### Task details
Starting at the first line of the entries below, output every line exactly, up to and including the line with "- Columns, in".
**** Dataset records
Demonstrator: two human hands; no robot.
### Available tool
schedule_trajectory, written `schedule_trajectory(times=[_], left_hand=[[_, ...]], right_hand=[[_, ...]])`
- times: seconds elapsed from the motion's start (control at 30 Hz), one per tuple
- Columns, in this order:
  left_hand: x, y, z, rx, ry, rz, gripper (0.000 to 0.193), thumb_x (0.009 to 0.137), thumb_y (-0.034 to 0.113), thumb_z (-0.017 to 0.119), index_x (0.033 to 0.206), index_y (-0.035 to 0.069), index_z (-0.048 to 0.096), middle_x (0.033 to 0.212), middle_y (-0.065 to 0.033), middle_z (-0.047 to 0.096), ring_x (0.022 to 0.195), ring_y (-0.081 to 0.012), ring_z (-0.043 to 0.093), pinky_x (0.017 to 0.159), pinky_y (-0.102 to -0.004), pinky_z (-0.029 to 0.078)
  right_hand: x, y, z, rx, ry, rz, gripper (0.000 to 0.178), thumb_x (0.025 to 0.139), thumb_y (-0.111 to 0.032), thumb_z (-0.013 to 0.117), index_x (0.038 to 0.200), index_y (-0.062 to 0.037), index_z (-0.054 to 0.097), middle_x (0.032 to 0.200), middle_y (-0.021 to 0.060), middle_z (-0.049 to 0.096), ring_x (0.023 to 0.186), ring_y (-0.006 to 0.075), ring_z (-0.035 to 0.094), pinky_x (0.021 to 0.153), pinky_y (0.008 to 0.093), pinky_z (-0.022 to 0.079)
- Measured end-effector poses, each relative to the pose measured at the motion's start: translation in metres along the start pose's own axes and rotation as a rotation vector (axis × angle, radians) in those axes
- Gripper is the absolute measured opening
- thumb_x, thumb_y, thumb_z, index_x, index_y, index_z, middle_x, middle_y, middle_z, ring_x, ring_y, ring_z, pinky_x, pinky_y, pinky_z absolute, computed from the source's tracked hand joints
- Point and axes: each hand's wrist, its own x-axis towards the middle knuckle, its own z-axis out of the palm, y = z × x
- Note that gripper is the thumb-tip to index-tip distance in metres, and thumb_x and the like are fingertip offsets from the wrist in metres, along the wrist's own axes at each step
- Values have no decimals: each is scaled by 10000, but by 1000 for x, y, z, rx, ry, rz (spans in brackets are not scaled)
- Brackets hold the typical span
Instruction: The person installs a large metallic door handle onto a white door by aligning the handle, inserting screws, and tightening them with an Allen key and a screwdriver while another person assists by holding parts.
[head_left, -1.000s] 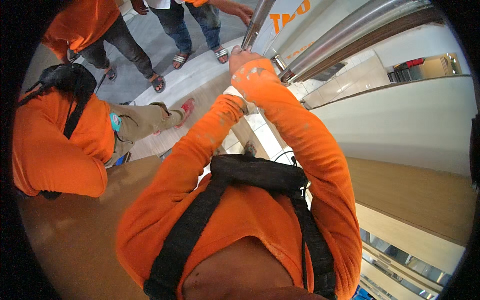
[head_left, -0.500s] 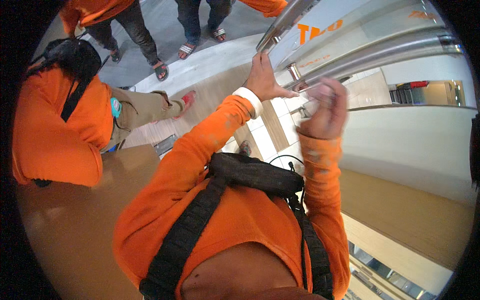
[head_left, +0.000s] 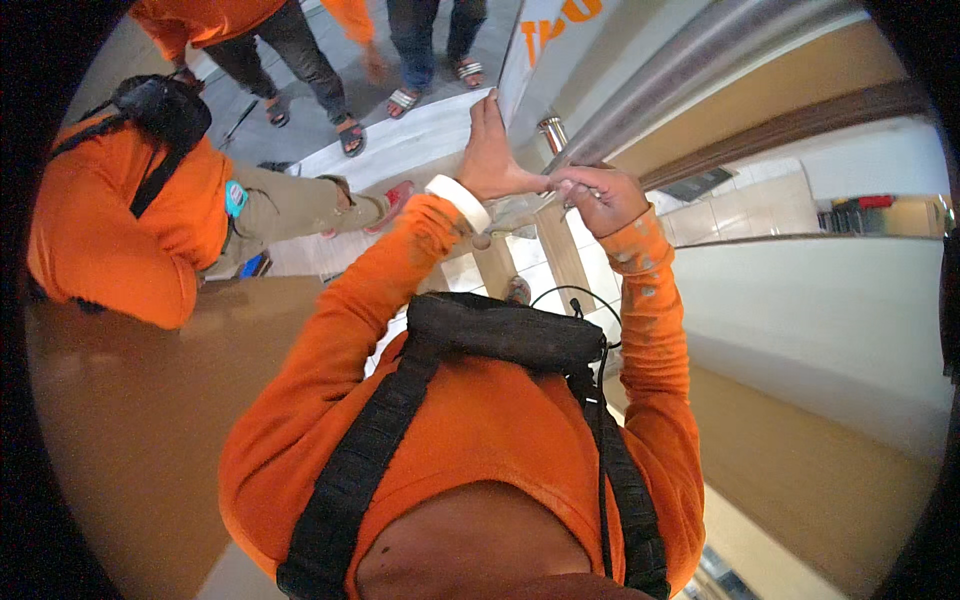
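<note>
My left hand (head_left: 492, 165) is raised at the near edge of a glass door (head_left: 560, 75) with orange lettering. Its fingers are stretched out and its thumb points right. Just beside that thumb tip is my right hand (head_left: 605, 198), fingers curled in and thumb and forefinger pressed together. Whatever may be in this pinch is hidden. A long shiny tubular door handle (head_left: 665, 85) runs up and away above my right hand, and a short metal mount (head_left: 552, 132) joins the glass between my hands.
On the left a person in an orange top (head_left: 130, 230) stands close by, wearing a black pouch (head_left: 160, 110). Farther off are the legs of other people in sandals (head_left: 403, 101). A brown surface (head_left: 180, 390) lies at lower left; a white panel (head_left: 810, 320) stands at right.
My right hand, blurred and higher before, has come down and left to my left thumb. The glass door and its handle show at a different angle. My left hand has shifted slightly left.
</note>
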Motion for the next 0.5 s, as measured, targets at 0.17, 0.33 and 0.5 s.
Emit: schedule_trajectory(times=[0.17, 0.33, 0.5], left_hand=[[4, 23, -31, -142, -121, 67, 1236, 491, 487, 835, 1400, -23, 171, 1362, -247, 281, 1300, -381, 238, 1087, -400, 188], [4, 47, -43, -483, -197, -279, 1128, 557, 302, 795, 1436, 16, 149, 1452, -125, 256, 1344, -262, 239, 1105, -365, 145], [33, 99, -54, -498, 57, -126, 1257, 481, 469, 853, 1418, 20, 145, 1404, -124, 296, 1294, -262, 312, 1062, -389, 249]], right_hand=[[5, 7, -11, 36, -23, -208, 147, 835, -172, 564, 920, -85, 645, 723, 178, 610, 698, 337, 620, 599, 382, 480], [12, 29, -2, 126, 131, -460, 155, 809, -169, 555, 913, -149, 668, 683, 161, 620, 632, 335, 625, 580, 433, 498], [11, 35, -1, 105, 102, -475, 137, 781, -136, 581, 898, -120, 651, 686, 130, 637, 641, 315, 625, 604, 399, 484]])
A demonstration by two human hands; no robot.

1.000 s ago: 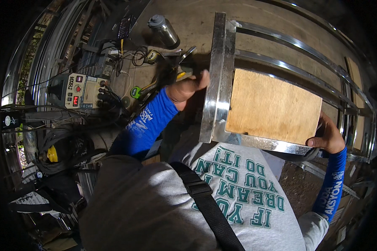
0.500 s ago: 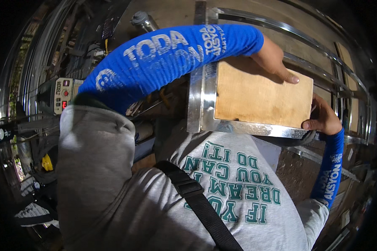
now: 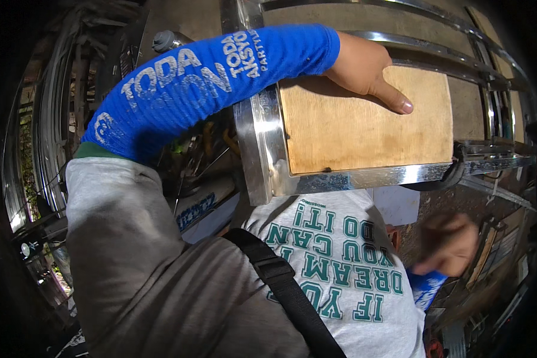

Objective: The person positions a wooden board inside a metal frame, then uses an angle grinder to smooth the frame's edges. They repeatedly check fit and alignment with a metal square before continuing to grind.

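Note:
A pale rectangular wooden board (image 3: 364,134) lies against a shiny square-tube metal frame (image 3: 346,181). My left hand (image 3: 370,68) grips the board at its far edge. Its thumb lies stretched over the board's face, while the other fingers are hidden past that edge. Away from the board, at the lower right, my right hand (image 3: 450,241) is smeared by motion, so its fingers cannot be made out. A dark cable or hose (image 3: 454,173) loops around the near metal tube beside the board's right corner.
Long shiny metal rails (image 3: 423,45) run beyond the board toward the right. A grey-capped metal bottle (image 3: 166,40) stands at the far left, partly behind my sleeve. Several tools and metal lengths crowd the left side. Thin bars (image 3: 501,197) lie at the right.
My right hand has left the board's near right corner and swung down toward my body. My left hand stays at the far edge. The view has shifted, with the board now appearing larger.

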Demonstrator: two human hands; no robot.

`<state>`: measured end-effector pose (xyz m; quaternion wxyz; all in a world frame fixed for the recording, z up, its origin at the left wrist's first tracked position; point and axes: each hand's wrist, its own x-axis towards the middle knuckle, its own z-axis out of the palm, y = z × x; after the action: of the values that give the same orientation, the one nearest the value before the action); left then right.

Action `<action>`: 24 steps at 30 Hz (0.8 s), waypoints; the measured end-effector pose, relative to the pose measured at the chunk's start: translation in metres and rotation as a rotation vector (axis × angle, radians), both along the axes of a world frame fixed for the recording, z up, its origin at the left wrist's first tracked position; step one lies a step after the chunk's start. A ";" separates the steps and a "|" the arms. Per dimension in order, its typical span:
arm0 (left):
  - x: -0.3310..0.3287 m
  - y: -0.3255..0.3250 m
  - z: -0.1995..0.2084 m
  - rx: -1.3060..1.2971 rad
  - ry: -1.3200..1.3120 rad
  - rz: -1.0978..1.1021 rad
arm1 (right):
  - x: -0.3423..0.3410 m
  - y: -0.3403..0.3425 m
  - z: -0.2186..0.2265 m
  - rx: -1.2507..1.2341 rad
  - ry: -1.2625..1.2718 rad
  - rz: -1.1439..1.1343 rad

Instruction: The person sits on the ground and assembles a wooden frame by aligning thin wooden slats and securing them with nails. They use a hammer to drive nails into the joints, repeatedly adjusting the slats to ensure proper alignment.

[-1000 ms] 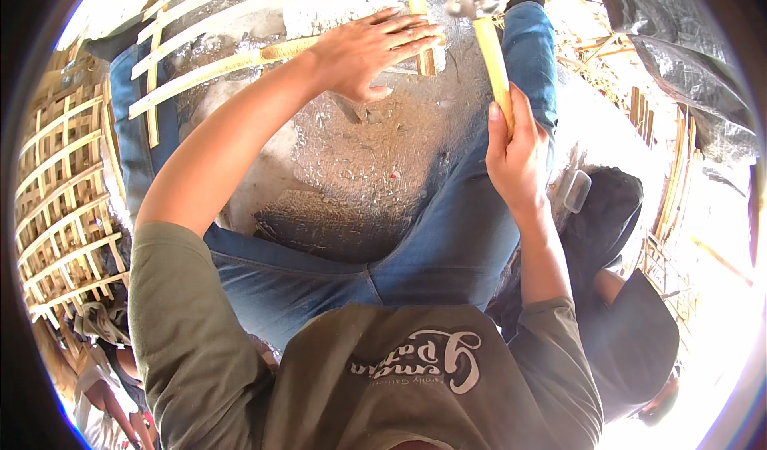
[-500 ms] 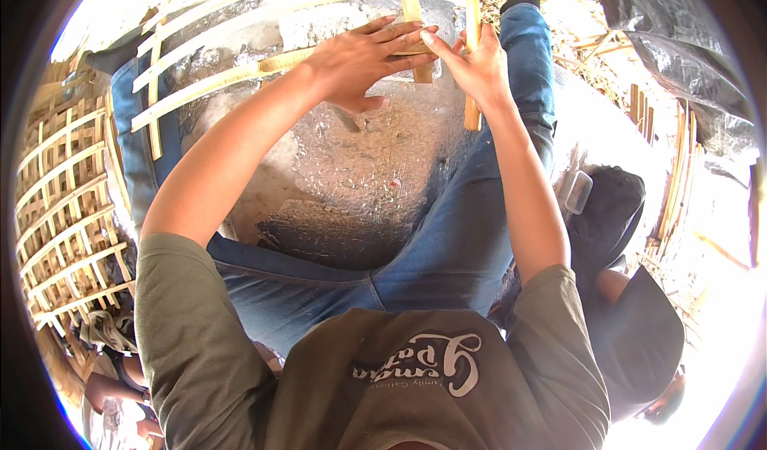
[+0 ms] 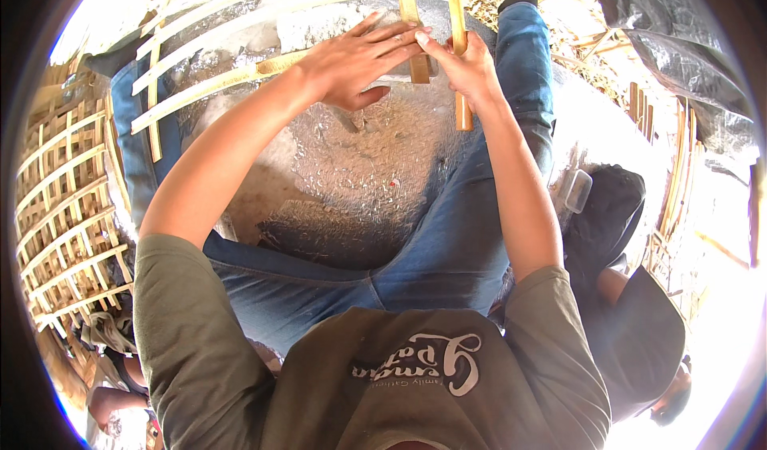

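Several long pale bamboo slats (image 3: pixel 204 93) lie across my spread legs, curved by the lens. A short bamboo strip (image 3: pixel 154 118) crosses them at the left, and another short strip (image 3: pixel 419 71) crosses near their right ends. My left hand (image 3: pixel 355 63) rests over the nearest slat with its fingers stretched out towards that right strip. My right hand (image 3: pixel 477 73) grips a separate bamboo strip (image 3: pixel 463 114), standing roughly parallel to the crossing strip and just right of it. The right thumb reaches to the left fingertips. Fingers behind the strip are partly hidden.
Beneath the slats is a worn grey floor (image 3: pixel 343 170) with small chips. A woven bamboo lattice panel (image 3: pixel 68 218) stands at the left. A person in dark clothes (image 3: pixel 623 330) sits at the right, near a clear plastic box (image 3: pixel 577 191). Dark sheeting (image 3: pixel 679 43) hangs at the upper right.
My right hand has shifted slightly left, bringing its bamboo strip closer to the right crossing strip. That strip's top end now shows lower in view. My left hand has barely moved.
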<state>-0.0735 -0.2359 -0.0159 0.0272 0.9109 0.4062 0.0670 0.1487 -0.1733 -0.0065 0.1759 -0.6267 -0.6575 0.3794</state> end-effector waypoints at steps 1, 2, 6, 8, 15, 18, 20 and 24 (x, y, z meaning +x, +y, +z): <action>-0.001 0.000 -0.003 0.040 -0.027 0.014 | 0.000 -0.001 0.001 -0.002 0.005 0.005; -0.003 0.002 -0.006 0.053 -0.128 0.020 | -0.001 -0.001 0.001 -0.006 0.012 0.011; -0.004 0.006 -0.007 0.083 -0.326 0.115 | -0.002 -0.001 0.000 -0.010 -0.006 -0.010; -0.002 0.007 -0.007 0.176 -0.375 0.186 | -0.003 -0.002 -0.003 0.020 0.019 -0.024; 0.001 0.005 -0.007 0.093 -0.224 0.310 | -0.005 -0.004 -0.004 0.011 0.005 -0.041; 0.003 0.008 -0.010 0.108 -0.214 0.324 | -0.005 -0.001 -0.010 -0.008 -0.017 -0.052; 0.004 0.009 -0.010 0.098 -0.160 0.297 | -0.004 0.000 -0.013 0.021 -0.016 -0.057; 0.002 0.008 -0.008 0.063 -0.169 0.296 | -0.004 -0.001 -0.010 -0.037 -0.026 -0.036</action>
<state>-0.0714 -0.2281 -0.0238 0.0222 0.8326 0.5300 0.1593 0.1442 -0.1741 -0.0169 0.1627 -0.6466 -0.6412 0.3799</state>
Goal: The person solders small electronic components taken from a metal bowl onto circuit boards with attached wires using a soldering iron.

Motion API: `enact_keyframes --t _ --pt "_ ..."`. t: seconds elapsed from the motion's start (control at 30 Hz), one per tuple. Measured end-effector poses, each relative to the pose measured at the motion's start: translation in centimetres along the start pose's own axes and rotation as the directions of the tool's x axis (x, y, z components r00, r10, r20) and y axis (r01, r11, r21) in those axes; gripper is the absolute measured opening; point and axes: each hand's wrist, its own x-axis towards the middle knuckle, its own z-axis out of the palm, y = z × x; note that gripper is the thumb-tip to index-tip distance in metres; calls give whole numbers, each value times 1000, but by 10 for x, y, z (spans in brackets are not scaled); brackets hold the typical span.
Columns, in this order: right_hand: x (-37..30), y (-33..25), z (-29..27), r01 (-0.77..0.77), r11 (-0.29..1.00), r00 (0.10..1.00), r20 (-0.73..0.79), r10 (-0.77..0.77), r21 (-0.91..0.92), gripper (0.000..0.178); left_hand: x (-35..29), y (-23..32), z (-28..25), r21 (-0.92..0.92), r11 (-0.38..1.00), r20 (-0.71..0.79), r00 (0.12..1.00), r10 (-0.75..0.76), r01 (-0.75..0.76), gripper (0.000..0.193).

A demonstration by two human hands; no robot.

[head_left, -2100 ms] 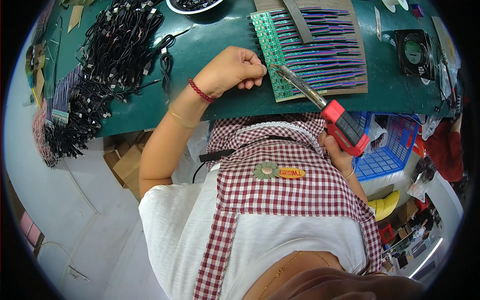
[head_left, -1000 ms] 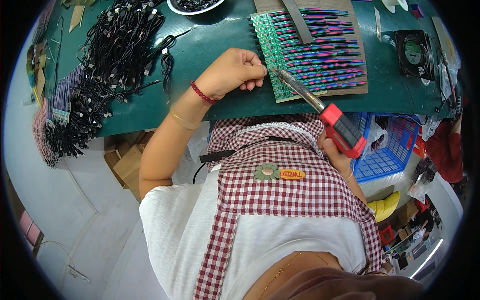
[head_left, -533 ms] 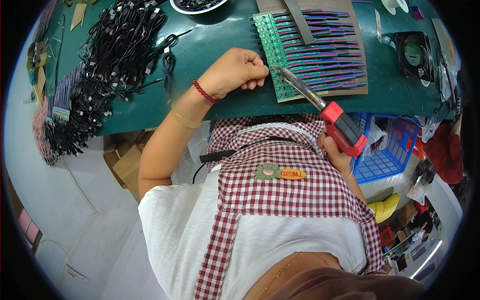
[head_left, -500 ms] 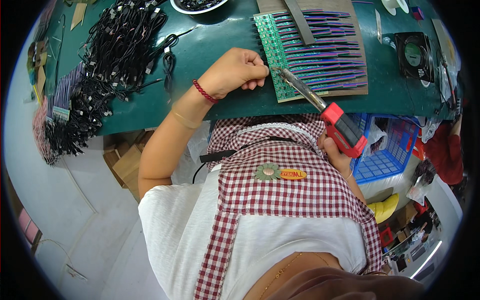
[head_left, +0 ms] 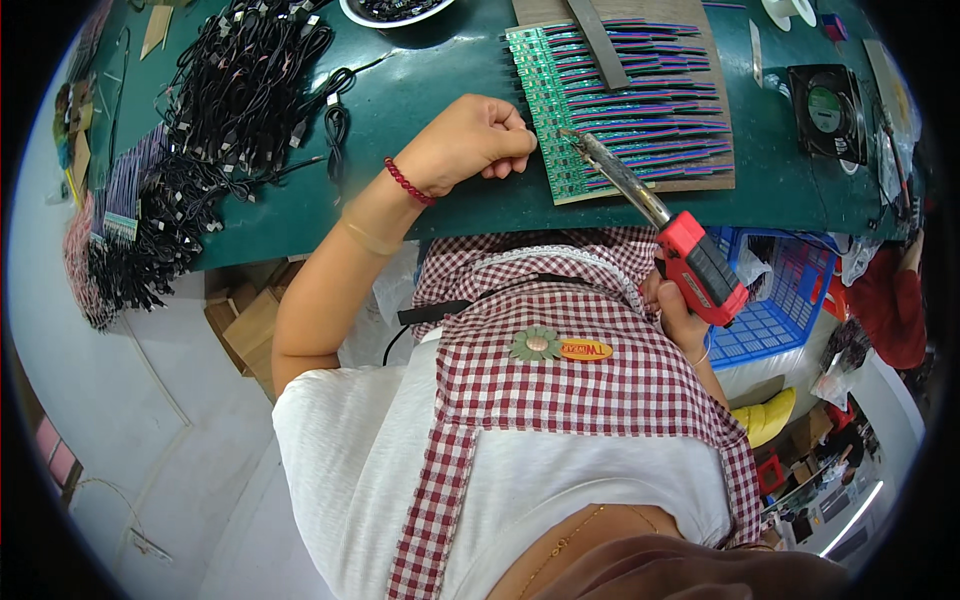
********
### Solution
Demonstrator: two human hands; no robot.
### Available tool
schedule_trajectory, written `schedule_trajectory(times=[_], left_hand=[[_, ...]], right_hand=[[_, ...]])`
- times: seconds elapsed from the motion's start (control at 30 Hz), one per tuple
- Columns, in this order:

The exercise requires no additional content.